Patients having persistent hypoperfusion despite adequate fluid resuscitation and antimicrobial treatment should be reassessed for fluid responsiveness (see 'Hemodynamic' above) adequacy of the antimicrobial regimen and septic focus control (see 'Septic focus identification and source control' above) as well as the accuracy of the diagnosis and the possibility that unexpected complications or coexisting problems have occurred (eg, pneumothorax following CVC insertion) (see "Evaluation of and initial approach to the adult patient with undifferentiated hypotension and shock"). Other options including vasopressors, glucocorticoids, inotropic therapy, and blood transfusion are discussed in this section.

Vasopressors

• Intravenous vasopressors are useful in patients who remain hypotensive despite adequate fluid resuscitation or who develop cardiogenic pulmonary edema.

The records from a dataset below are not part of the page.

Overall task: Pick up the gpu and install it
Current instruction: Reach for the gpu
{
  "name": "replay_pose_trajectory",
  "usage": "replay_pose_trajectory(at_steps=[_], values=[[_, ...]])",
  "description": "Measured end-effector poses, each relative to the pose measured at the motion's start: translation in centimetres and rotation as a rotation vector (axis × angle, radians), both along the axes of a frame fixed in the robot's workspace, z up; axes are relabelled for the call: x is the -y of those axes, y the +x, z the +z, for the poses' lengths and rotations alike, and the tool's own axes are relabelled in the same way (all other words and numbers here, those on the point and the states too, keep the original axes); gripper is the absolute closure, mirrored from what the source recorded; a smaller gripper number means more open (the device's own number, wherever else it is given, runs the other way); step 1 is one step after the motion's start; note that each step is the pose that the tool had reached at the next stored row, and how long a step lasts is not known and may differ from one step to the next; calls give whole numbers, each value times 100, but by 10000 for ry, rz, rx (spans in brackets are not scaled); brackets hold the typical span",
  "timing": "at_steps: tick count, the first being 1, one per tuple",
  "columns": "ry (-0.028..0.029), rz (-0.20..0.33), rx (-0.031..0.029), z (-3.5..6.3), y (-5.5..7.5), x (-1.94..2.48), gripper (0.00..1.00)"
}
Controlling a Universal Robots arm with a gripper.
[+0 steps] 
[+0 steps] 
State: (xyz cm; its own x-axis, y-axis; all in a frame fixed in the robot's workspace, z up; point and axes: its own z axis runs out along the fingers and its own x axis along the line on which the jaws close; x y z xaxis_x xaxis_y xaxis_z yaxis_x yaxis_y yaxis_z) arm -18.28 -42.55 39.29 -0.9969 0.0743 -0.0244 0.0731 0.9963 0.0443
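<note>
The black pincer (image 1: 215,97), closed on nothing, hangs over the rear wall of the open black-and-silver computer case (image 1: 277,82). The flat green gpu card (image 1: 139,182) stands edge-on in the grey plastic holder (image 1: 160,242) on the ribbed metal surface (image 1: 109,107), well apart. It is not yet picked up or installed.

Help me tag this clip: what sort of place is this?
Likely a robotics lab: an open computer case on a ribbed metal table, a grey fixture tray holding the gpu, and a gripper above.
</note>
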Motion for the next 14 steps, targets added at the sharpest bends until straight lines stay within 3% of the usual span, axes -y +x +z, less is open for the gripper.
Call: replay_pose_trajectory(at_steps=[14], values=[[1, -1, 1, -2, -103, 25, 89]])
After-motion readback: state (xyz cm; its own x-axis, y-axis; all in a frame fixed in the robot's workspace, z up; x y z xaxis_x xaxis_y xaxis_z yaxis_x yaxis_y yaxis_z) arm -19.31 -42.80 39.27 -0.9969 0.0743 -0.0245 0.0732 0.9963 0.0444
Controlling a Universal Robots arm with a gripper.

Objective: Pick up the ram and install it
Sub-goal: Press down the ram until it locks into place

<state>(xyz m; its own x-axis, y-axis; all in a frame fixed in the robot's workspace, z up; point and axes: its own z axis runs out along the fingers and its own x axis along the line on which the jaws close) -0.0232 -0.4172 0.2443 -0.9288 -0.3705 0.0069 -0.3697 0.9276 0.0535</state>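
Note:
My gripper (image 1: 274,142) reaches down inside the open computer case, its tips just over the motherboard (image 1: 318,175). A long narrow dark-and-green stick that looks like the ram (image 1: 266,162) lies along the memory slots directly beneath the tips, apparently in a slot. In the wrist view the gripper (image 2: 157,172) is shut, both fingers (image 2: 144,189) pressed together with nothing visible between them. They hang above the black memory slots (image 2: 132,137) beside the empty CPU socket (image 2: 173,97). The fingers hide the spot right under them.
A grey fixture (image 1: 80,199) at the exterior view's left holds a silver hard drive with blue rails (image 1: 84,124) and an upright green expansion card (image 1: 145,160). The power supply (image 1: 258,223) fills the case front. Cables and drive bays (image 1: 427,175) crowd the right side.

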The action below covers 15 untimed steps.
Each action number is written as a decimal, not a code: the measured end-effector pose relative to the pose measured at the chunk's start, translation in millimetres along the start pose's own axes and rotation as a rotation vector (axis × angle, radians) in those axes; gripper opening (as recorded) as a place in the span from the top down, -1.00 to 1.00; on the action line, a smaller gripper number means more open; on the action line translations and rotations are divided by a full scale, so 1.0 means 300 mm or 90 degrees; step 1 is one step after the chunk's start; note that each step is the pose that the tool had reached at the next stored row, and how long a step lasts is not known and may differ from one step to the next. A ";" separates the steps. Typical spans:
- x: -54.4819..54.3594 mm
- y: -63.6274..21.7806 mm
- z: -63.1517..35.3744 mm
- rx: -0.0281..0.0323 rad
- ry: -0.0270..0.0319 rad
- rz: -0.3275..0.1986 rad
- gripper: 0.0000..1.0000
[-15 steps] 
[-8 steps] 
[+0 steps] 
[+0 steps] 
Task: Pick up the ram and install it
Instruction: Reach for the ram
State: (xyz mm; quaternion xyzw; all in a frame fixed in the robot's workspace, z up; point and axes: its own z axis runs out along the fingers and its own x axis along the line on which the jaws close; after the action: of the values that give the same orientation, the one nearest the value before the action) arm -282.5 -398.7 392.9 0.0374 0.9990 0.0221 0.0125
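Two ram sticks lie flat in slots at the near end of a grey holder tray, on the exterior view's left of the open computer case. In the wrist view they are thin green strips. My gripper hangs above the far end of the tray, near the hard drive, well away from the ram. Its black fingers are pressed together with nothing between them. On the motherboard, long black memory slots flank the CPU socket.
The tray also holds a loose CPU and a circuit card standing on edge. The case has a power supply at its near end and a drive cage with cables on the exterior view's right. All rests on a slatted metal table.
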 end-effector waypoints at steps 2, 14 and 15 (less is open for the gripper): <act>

• Guidelines state a preference for central venous and arterial access especially when vasopressor administration is prolonged or high dose, or multiple vasopressors are administered through the same catheter [3]; while this is appropriate, waiting for placement should not delay their administration and the risks of catheter placement should also be taken into account.
• Data that support norepinephrine as the first-line single agent in septic shock are derived from numerous trials that have compared one vasopressor to another [86-92].
• The addition of a second or third agent to norepinephrine may be required (eg, epinephrine, dobutamine, or vasopressin) with little data to support agent selection. For patients with refractory septic shock associated with a low cardiac output, an inotropic agent may be added.